__ACTION ITEM__
Until the line containing "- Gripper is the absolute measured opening" has been reproduced, keep reproducing each line of the material below exactly, starting with the first.

__SUPPLIED INFORMATION__
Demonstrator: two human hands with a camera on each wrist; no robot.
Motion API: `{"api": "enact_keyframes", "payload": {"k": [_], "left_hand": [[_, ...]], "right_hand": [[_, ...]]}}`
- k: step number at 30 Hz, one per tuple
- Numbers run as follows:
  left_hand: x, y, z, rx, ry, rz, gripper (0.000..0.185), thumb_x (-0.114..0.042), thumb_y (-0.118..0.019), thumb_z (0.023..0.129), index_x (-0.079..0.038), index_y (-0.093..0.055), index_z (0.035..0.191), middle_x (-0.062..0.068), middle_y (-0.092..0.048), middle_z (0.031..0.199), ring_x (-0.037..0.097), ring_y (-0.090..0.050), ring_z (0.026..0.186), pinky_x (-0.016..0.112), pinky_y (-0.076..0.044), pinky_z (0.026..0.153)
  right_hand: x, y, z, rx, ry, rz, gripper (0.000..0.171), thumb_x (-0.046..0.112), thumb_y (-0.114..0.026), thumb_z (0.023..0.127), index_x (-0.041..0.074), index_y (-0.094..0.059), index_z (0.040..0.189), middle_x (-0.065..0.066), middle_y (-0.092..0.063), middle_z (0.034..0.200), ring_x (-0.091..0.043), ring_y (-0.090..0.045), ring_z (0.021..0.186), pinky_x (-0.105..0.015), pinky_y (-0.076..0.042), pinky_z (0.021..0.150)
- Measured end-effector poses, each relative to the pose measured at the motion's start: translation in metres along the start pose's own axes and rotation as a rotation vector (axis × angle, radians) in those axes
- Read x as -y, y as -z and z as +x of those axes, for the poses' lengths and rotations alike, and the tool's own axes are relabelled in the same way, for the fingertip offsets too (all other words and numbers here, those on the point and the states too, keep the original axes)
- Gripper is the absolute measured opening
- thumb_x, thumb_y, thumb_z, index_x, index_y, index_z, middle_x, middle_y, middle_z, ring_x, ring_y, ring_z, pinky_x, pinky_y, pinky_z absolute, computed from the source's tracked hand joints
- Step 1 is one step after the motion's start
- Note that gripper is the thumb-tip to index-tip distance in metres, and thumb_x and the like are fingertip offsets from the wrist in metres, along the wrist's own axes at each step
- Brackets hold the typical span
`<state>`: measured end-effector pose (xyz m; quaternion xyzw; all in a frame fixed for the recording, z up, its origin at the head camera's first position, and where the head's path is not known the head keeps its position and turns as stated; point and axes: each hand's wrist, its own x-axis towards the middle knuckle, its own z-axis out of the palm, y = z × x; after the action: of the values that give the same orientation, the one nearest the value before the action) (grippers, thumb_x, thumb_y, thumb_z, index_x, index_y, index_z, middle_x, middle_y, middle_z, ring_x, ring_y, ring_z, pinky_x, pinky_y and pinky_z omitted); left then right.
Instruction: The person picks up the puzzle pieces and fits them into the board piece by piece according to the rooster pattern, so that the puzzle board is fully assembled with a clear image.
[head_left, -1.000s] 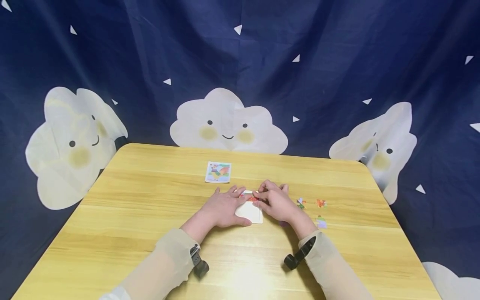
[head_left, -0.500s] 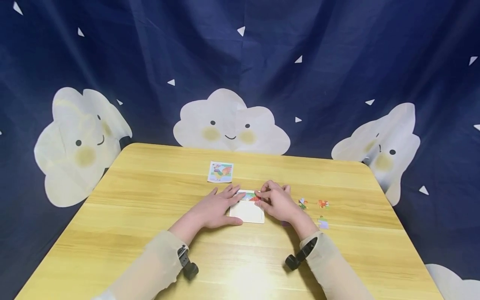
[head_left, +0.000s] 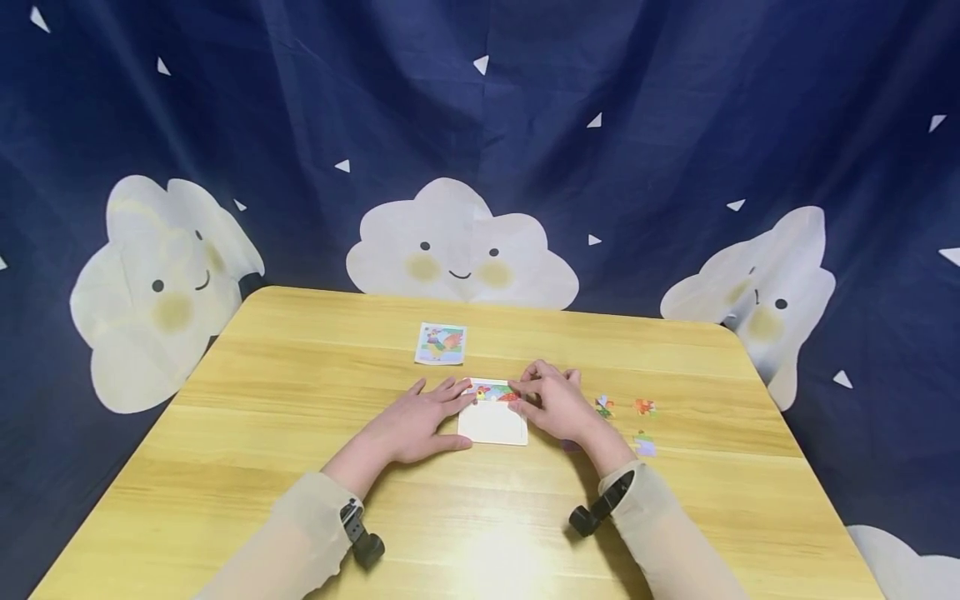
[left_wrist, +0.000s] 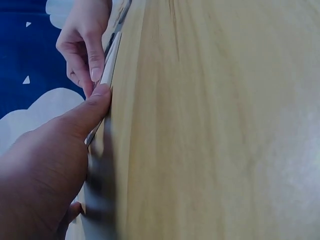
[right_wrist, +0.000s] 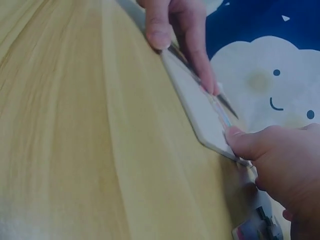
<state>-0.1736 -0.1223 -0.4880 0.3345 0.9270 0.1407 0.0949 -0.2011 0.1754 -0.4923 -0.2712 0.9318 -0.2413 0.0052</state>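
White tray (head_left: pixel 492 425): it lies flat on the table (head_left: pixel 457 517) between your hands, its nearer part a plain white floor.
Picture strip (head_left: pixel 491 393): colourful puzzle pieces run along the tray's far side.
Left hand (head_left: pixel 416 423): spread, with your thumb at the tray's near left corner and your fingertips at its far left corner.
Right hand (head_left: pixel 557 404): your thumb and index finger touch the strip's right end; whether they pinch a piece or only press, you cannot tell from here.
Near edge: wood surface stretches from the tray towards you, between your forearms.
Far edge: a picture card (head_left: pixel 441 344) with a bird lies just beyond the tray, offset left; well behind it hangs a blue curtain (head_left: pixel 408 100).
Right side: a green-and-white piece (head_left: pixel 603 407), a red-orange piece (head_left: pixel 645 407) and a green-and-lilac piece (head_left: pixel 644 444) lie apart; a purple piece (head_left: pixel 571 446) is partly hidden by your arm.
In the way: your right hand and wrist stand between the tray and those loose pieces.
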Motion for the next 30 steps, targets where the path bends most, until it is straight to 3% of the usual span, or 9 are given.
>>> {"api": "enact_keyframes", "payload": {"k": [12, 30], "left_hand": [[0.005, -0.008, -0.003, -0.055, -0.003, -0.068, 0.082, -0.069, -0.054, 0.101, -0.022, -0.038, 0.166, -0.004, -0.02, 0.174, 0.023, -0.017, 0.16, 0.06, -0.005, 0.127], [0.002, -0.007, -0.002, -0.059, -0.018, -0.095, 0.079, -0.064, -0.056, 0.103, -0.018, -0.04, 0.166, -0.001, -0.022, 0.174, 0.028, -0.018, 0.16, 0.063, -0.004, 0.126]], "right_hand": [[-0.013, 0.014, -0.014, -0.008, 0.029, 0.097, 0.043, 0.031, -0.074, 0.102, 0.014, -0.07, 0.142, 0.0, -0.06, 0.125, -0.014, -0.054, 0.088, -0.048, -0.019, 0.088], [-0.038, 0.04, -0.049, -0.023, -0.028, 0.09, 0.053, 0.029, -0.081, 0.097, 0.006, -0.066, 0.143, -0.004, -0.061, 0.129, -0.019, -0.057, 0.096, -0.048, -0.02, 0.085]]}}
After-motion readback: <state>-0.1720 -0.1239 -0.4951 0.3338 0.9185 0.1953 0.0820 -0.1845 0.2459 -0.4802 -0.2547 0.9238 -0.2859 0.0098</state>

__REPLY__
Demonstrator: two human hands with a camera on each wrist; no robot.
Motion API: `{"api": "enact_keyframes", "payload": {"k": [_], "left_hand": [[_, ...]], "right_hand": [[_, ...]]}}`
- k: step number at 30 Hz, one per tuple
- Numbers run as follows:
  left_hand: x, y, z, rx, ry, rz, gripper (0.000..0.185), thumb_x (-0.114..0.042), thumb_y (-0.118..0.019), thumb_z (0.023..0.129), index_x (-0.079..0.038), index_y (-0.093..0.055), index_z (0.035..0.191), middle_x (-0.062..0.068), middle_y (-0.092..0.048), middle_z (0.031..0.199), ring_x (-0.037..0.097), ring_y (-0.090..0.050), ring_z (0.026..0.186), pinky_x (-0.016..0.112), pinky_y (-0.076..0.044), pinky_z (0.026..0.153)
  right_hand: x, y, z, rx, ry, rz, gripper (0.000..0.171), thumb_x (-0.046..0.112), thumb_y (-0.114..0.026), thumb_z (0.023..0.127), index_x (-0.041..0.074), index_y (-0.094..0.059), index_z (0.040..0.189), middle_x (-0.065..0.066), middle_y (-0.092..0.063), middle_z (0.034..0.200), ring_x (-0.091..0.043), ring_y (-0.090..0.045), ring_z (0.021..0.186), pinky_x (-0.105..0.015), pinky_y (-0.076..0.042), pinky_z (0.021..0.150)
- Measured end-effector poses, each relative to the pose measured at the motion's start: translation in metres along the start pose's own axes and rotation as a rotation vector (axis × angle, radians) in those axes
- Read x as -y, y as -z and z as +x of those axes, for the poses' lengths and rotations alike, and the tool's own axes are relabelled in the same way, for the fingertip offsets too (all other words and numbers here, those on the point and the states too, keep the original axes)
- Gripper is the absolute measured opening

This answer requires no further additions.